There. I said it. Dare to be wrong, sometimes. Dare to admit you were wrong. Choose to accept that you were wrong.
And then choose to make it right.
One of my mentors always greeted me with the question - what mistake have you made lately?
She taught me to embrace my mistakes. My 'wrong-ness'. She showed me that being wrong is not terminal, it's just another stop along the road of learning. Of becoming more fully human. Of how to accept that not everyone is right, all the time, and from being 'wrong' we can learn to become more 'right'.
Somehow we have evolved into a society where no one dares to accept they were wrong about anything. The more they refuse to accept their wrong-ness, the less able they are to change and grow.
I had to confront a young person once who did me a 'wrong'. Somehow she had never learned in her 19 years to date, to accept responsibility for when she did something wrong and work to make it right.
I was just upset enough, angry enough, I quietly and calmly (in public so I wouldn't shout) pointed out all the ways she had been 'wrong' in the previous few weeks. Pointed out her absence of sense and how her bad choices had caused actual harm to me. And I kept pushing until she started to cry.
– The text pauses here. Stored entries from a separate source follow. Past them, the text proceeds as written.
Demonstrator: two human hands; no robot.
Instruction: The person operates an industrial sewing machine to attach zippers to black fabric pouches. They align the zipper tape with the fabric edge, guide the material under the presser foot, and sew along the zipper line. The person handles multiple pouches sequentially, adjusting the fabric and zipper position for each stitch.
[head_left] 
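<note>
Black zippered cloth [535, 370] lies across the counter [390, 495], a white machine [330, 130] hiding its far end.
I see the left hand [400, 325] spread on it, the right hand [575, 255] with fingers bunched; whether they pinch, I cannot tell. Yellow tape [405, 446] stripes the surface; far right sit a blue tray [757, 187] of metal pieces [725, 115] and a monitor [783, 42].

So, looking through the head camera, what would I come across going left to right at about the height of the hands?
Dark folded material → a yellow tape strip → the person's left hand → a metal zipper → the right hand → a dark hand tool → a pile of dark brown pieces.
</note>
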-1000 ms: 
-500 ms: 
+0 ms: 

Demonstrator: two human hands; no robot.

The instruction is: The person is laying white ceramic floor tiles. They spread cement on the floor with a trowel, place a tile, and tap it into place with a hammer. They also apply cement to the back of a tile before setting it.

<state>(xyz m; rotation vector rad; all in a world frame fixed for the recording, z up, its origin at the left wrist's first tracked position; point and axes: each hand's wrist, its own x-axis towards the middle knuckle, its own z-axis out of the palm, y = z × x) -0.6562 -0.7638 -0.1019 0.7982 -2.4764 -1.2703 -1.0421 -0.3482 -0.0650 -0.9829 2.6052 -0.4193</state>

Ah-ha, I thought. She's learned over the years that if she starts to cry, everyone lets her off the hook. And then she continues to make bad choices, knowing she won't be held accountable.
As she quietly teared up saying how sorry she was and how bad she felt, I let her insincere apology (because it was, in that moment, insincere) run down.
Then I said 'Fine, feel bad. Feel bad all you like. But what are you going to do to make it right?"
That startled the tears right out of her. "What?!" I repeated the question. "What are you going to do to help make the harm you have caused me 'right'?"
For several seconds she sat there with you mouth agape, while I quietly sat, waiting for an answer.
Finally she stammered "I don't know what I can do!"
So I told her what she could do to help make things 'better'.
We came to an agreement and a few days later she left. As it happens she did not complete what I had set out as what was required to make things 'right' and I dusted off my hands and let it go.
Interestingly enough, I got an email from her about 10 months later, thanking me for all I had taught her. I doubt she was referring to just the weaving.
I wish her well, and hope that she learned that mistakes are just mistakes. That we can learn and grow. And choose to make different choices. Cause less harm. We are all human, and life is a journey.
So, don't get too bent out of shape if you run into problems. If you make mistakes. Learn and grow. Embrace your mistakes as the learning opportunities they can be. If we just allow them to teach us.
2 comments:
I love that question: "What mistakes have you made lately?" because it reframes mistakes as something to cultivate and appreciate.
Which makes sense as mistakes are the consequence of learning. If you're not making some measure of mistakes, you're not stretching into the discomfort area where all the magic is.
Oooh, I am totally stealing this.
And it makes me feel better, more thoughtful, and curious about a mistake I recently made.
Thank you!
I know! What a gift she gave me. :). Happy to share it.